Kazanımların kutuplaşması yalnızca Türkiye’ye özgü değil; ABD, Avrupa ve Asya’da da benzer eğilimler gözlemleniyor. ABD’de üst gelir grubunun servetteki payı son 30 yılda neredeyse iki katına çıkarken, alt gelir gruplarının serveti sabit kaldı. Avrupa’da sosyal devlet uygulamaları kutuplaşmayı sınırlasa da küreselleşme ve teknolojik değişim nedeniyle farklılaşmalar gözlemleniyor.

Türkiye’nin durumuna bakıldığında, hızlı ekonomik büyüme ile gelir eşitsizliği arasındaki çelişki dikkat çekiyor. Büyüme rakamları yüksek olsa da kazançlar tüm topluma eşit dağılmıyor. Bu durum, refah artışının toplumun küçük bir kesimiyle sınırlı kalması riskini ortaya çıkarıyor.

Çözüm önerileri ve geleceğe bakış

Kazanımların kutuplaşmasını önlemenin yolu, sadece büyümeyi artırmak değil, eşitlik odaklı bir kalkınma modeli benimsemekten geçiyor. Bunun için önerilen bazı adımlar şunlar:

Eğitim ve beceri yatırımları: Dezavantajlı grupların teknoloji ve dijital ekonomi alanlarında beceri kazanması, gelir fırsatlarını artırır ve ekonomik eşitsizliği azaltır.

Vergi ve sosyal politikalar: Gelir ve servet üzerinden adil vergi politikaları uygulanması, düşük gelirli grupların yaşam standartlarını yükseltir.

Finansal kapsayıcılık: Bankacılık ve yatırım araçlarına erişimin yaygınlaştırılması, küçük tasarruf sahiplerinin ekonomik kazanımlarını artırır.

İstihdam ve iş gücü politikaları: Yeni iş alanları ve esnek çalışma modelleri ile düşük vasıflı işgücüne fırsatlar sunmak, ekonomik kutuplaşmayı azaltabilir.
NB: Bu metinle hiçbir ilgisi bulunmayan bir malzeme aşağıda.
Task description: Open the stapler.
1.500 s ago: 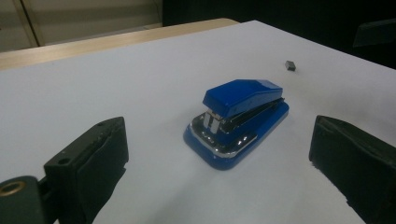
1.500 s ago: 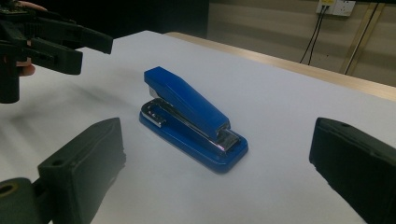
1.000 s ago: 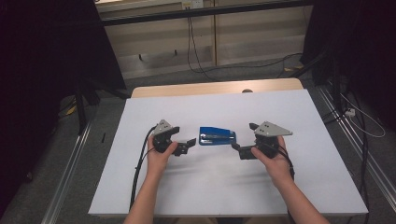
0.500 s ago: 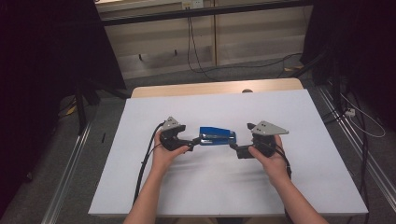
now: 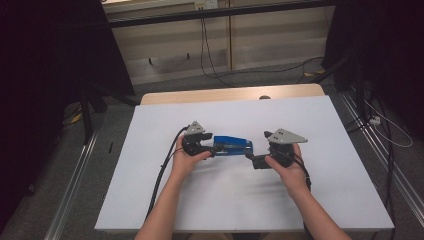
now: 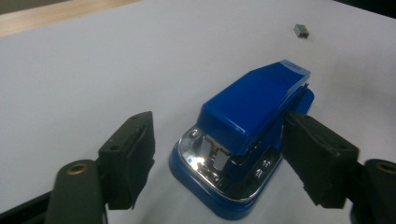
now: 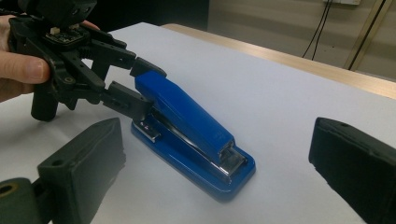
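Stapler (image 5: 232, 146), blue, lies flat on the white counter (image 5: 325, 200) near its middle, long axis running left to right in the high view. Its hinged end points left, toward the left claw (image 5: 212, 149); its chrome mouth end points right, toward the right claw (image 5: 250, 159).

Left claw: jaws have just been closing, with the stapler's left end between them. In the left gripper view the stapler (image 6: 247, 140) sits between the two black pads; the right-hand pad lies against or just beside the blue top, while the left-hand pad stands clear of the base with bare counter (image 6: 93, 70) showing in the gap. In the right gripper view this left claw (image 7: 135, 86) straddles the raised rear of the stapler (image 7: 191, 135), one pad at the far side of the top, the other at the near side by the base. Not yet clamped on both sides, so the claw reads as released around the thing, not grasping it.

Right claw: jaws spread wide, nothing between the pads. It sits just right of and slightly nearer than the stapler's mouth end, apart from it.

Small dark block (image 6: 301, 30) lies on the counter beyond the stapler, well apart from it, in the left gripper view.
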`<control>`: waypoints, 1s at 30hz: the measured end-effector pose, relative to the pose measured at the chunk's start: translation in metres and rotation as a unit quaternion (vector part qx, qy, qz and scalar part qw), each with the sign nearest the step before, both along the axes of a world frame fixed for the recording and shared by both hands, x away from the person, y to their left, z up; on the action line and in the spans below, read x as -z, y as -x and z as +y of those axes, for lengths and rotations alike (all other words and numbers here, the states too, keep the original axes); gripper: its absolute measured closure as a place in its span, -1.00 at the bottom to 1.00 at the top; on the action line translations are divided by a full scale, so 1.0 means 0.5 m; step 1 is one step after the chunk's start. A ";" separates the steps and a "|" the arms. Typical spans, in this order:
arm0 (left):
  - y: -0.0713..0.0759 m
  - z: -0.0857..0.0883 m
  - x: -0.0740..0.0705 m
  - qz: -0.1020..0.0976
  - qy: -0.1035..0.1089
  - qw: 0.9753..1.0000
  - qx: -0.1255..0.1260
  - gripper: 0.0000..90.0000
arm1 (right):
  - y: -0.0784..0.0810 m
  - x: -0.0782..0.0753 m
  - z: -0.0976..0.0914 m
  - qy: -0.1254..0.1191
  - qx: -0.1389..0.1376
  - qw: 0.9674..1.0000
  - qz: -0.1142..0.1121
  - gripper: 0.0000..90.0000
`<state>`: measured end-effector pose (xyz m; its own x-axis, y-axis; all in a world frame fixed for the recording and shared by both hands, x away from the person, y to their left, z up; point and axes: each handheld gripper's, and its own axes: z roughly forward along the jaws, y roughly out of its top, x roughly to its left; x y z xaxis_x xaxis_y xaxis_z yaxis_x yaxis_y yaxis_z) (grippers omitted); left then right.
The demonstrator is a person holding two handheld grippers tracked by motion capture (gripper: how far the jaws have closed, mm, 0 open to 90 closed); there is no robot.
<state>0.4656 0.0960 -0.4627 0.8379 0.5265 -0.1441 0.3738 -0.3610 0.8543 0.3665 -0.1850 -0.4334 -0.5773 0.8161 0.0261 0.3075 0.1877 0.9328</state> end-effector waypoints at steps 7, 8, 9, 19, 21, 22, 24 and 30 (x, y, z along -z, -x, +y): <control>-0.007 0.000 0.002 0.013 0.008 0.999 0.031 -0.06 | -0.003 0.011 0.002 0.003 0.001 1.000 0.008 -0.94; -0.009 0.001 0.002 0.016 0.011 0.999 0.041 -0.01 | -0.002 0.012 0.003 0.004 0.000 1.000 0.010 -0.94; -0.009 0.001 0.002 0.016 0.014 0.999 0.048 0.05 | -0.002 0.013 0.004 0.005 0.000 1.000 0.010 -0.94; -0.009 -0.001 -0.011 0.010 0.012 0.998 0.054 0.17 | -0.006 0.020 0.029 0.010 -0.003 1.000 0.023 -0.93; -0.009 -0.001 -0.014 0.010 0.008 0.998 0.054 0.17 | -0.007 0.021 0.038 0.013 -0.006 1.000 0.025 -0.93; -0.008 -0.003 -0.019 0.009 0.007 0.999 0.051 0.17 | -0.008 0.022 0.042 0.013 -0.009 1.000 0.026 -0.93; -0.007 -0.005 -0.024 0.007 0.008 0.999 0.049 0.17 | -0.008 0.025 0.050 0.019 -0.011 0.999 0.029 -0.93; 0.000 -0.011 -0.051 0.001 0.065 0.997 0.042 0.28 | -0.012 0.042 0.075 0.013 -0.014 0.999 0.049 -0.93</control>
<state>0.4658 0.0904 -0.4371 0.8780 0.4312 -0.2081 0.3485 -0.2775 0.8953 0.3727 -0.1476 -0.4542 -0.5953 0.8010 0.0629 0.3923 0.2215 0.8928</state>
Bu adımlar, sadece ekonomik değil, toplumsal ve politik açıdan da sürdürülebilir bir çözüm sunuyor. Kazanımların kutuplaşması önlenmezse, toplumsal gerilimler, aidiyet sorunları ve ekonomik kırılganlıklar derinleşebilir. Ancak eşitlik odaklı politikalar ve kapsayıcı büyüme stratejileri ile toplumun geniş kesimleri ekonomik refahın bir parçası haline gelebilir.
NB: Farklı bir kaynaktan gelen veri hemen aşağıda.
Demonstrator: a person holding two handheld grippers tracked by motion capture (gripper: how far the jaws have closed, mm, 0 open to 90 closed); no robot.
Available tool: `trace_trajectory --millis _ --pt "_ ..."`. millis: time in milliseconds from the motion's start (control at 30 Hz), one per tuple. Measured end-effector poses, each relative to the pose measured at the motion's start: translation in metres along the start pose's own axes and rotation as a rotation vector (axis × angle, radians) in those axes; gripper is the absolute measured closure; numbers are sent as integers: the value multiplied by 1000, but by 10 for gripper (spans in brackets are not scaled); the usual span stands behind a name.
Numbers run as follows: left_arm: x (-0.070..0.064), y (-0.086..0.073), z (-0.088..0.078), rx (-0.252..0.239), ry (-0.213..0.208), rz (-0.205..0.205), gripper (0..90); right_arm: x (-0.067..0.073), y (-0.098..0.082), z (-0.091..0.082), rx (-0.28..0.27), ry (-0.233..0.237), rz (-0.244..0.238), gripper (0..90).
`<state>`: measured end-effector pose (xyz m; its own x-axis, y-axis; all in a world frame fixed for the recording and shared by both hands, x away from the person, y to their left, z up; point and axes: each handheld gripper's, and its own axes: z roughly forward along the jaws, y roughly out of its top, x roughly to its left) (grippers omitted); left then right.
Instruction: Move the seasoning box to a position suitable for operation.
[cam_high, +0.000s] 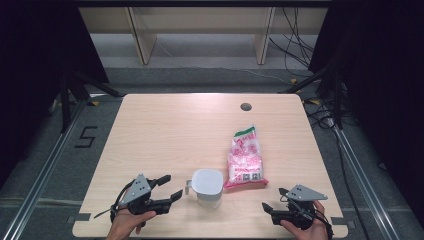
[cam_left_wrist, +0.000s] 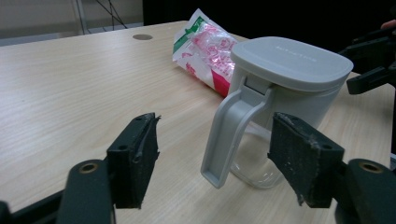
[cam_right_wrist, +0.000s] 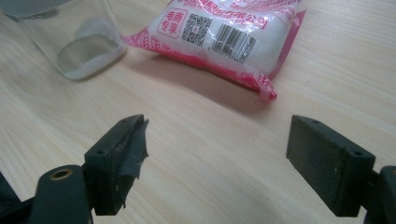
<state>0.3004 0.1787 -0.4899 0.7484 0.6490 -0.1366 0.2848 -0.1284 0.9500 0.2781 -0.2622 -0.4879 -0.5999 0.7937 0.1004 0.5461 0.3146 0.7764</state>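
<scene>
A clear jug with a grey lid (cam_high: 207, 186) (cam_left_wrist: 285, 88) and a grey side handle (cam_left_wrist: 229, 135) stands near the table's front edge; its base (cam_right_wrist: 86, 51) shows in the right gripper view. A pink and white sealed bag (cam_high: 245, 159) (cam_left_wrist: 203, 46) (cam_right_wrist: 224, 35) lies flat just behind and to the right of the jug. My left gripper (cam_high: 168, 187) (cam_left_wrist: 215, 163) is open, jaws level with the handle, which sits just beyond them, untouched. My right gripper (cam_high: 274, 199) (cam_right_wrist: 224, 163) is open over bare table, short of the bag's near corner.
The light wooden table (cam_high: 165, 130) has a dark cable hole (cam_high: 245, 106) at the back right. Black stands and cables line the floor on both sides, and a wooden frame stands behind the table. The other gripper (cam_left_wrist: 371, 65) shows at the right of the left gripper view.
</scene>
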Motion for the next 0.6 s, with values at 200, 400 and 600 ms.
trace_trajectory --millis 200,400,600 --pt "1 7 10 33 -53 43 391 0 0 0 2 -2 -9 210" --pt "3 9 24 54 -141 111 402 -2 0 2 3 2 -23 210" --pt "7 8 32 69 -184 114 415 -2 0 2 5 0 -18 210"
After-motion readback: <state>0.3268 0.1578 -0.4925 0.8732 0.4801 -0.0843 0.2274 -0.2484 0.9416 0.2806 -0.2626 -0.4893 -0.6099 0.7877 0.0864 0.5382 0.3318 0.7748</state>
Sonuç: Kapsayıcı Büyüme Zorunluluğu

Kazanımların kutuplaşması, ekonomi ve toplum için ciddi bir uyarıdır. Gelir ve servet uçurumu büyüdükçe, sosyal barış ve demokratik süreçler tehlikeye girer. Bu nedenle politika yapıcılar, özel sektör ve sivil toplum kuruluşları, ekonomik büyümeyi sadece miktar açısından değil, eşitlik ve kapsayıcılık boyutunda da değerlendirmelidir.

Gelecekte refah, yalnızca kazananların değil, tüm toplumun kazanımları üzerinden şekillenecek. Kazanımların kutuplaşmasını önlemek, ekonomik büyümenin adaletli ve sürdürülebilir olmasının temel koşulu olarak karşımıza çıkıyor.